--- START ---
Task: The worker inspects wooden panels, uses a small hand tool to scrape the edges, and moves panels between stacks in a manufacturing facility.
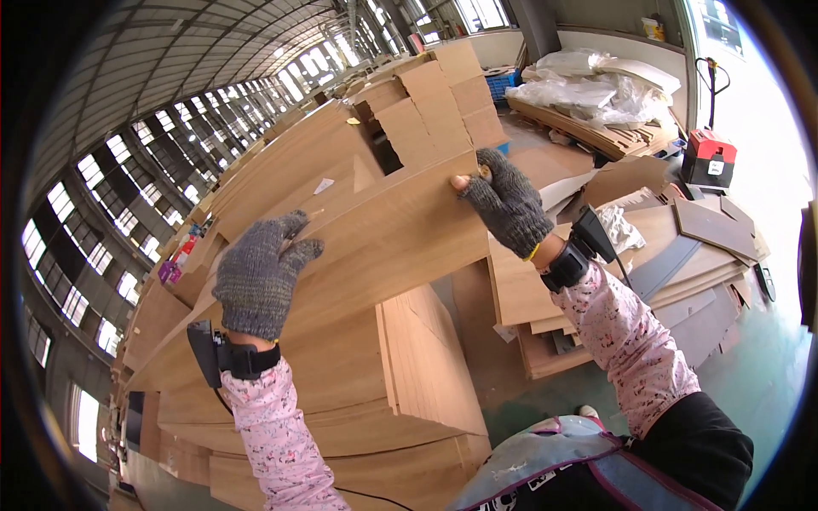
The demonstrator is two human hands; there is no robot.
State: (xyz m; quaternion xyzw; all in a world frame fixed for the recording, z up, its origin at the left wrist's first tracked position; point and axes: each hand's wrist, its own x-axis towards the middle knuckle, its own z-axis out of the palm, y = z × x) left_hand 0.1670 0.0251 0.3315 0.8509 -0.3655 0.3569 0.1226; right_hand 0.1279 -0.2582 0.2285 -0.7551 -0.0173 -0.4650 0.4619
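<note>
A long wood-grain board is held tilted in front of me, its upper edge rising to the right. My right hand, in a grey knitted glove with a bare thumb tip, is closed on the board's upper right corner, thumb on the near face. Toward the other end, my left hand, in a matching glove, is closed at the upper edge; some of its fingers are hidden. Below lies a stack of similar boards, with a pale board block standing out on its right side.
Torn cardboard boxes stand beyond the board. To the right are a pile of loose panels, plastic-wrapped sheets and a red-and-black pallet truck. A purple item sits at far left. Green floor shows at lower right.
</note>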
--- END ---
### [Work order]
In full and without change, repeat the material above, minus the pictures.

### [Finished exercise]
Task: The worker inspects wooden panels, uses a small hand tool to scrape the edges, and moves panels between stacks in a manufacturing facility.
The demonstrator is two human hands; there is no robot.
State: (xyz m; quaternion xyzw; all in a world frame fixed for the recording, z up, its origin at the left wrist's first tracked position; point and axes: each hand's wrist, its own x-axis towards the middle knuckle, its own z-axis out of the palm, y = z × x) left_hand 0.1670 0.0251 0.3315 0.8509 -0.3655 0.3569 0.1226; right_hand 0.1279 -0.2582 0.2285 -0.7551 -0.0173 -0.4650 0.4619
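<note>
A long wood-grain board is held tilted in front of me, its upper edge rising to the right. My right hand, in a grey knitted glove with a bare thumb tip, is closed on the board's upper right corner, thumb on the near face. Toward the other end, my left hand, in a matching glove, is closed at the upper edge; some of its fingers are hidden. Below lies a stack of similar boards, with a pale board block standing out on its right side.
Torn cardboard boxes stand beyond the board. To the right are a pile of loose panels, plastic-wrapped sheets and a red-and-black pallet truck. A purple item sits at far left. Green floor shows at lower right.
</note>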

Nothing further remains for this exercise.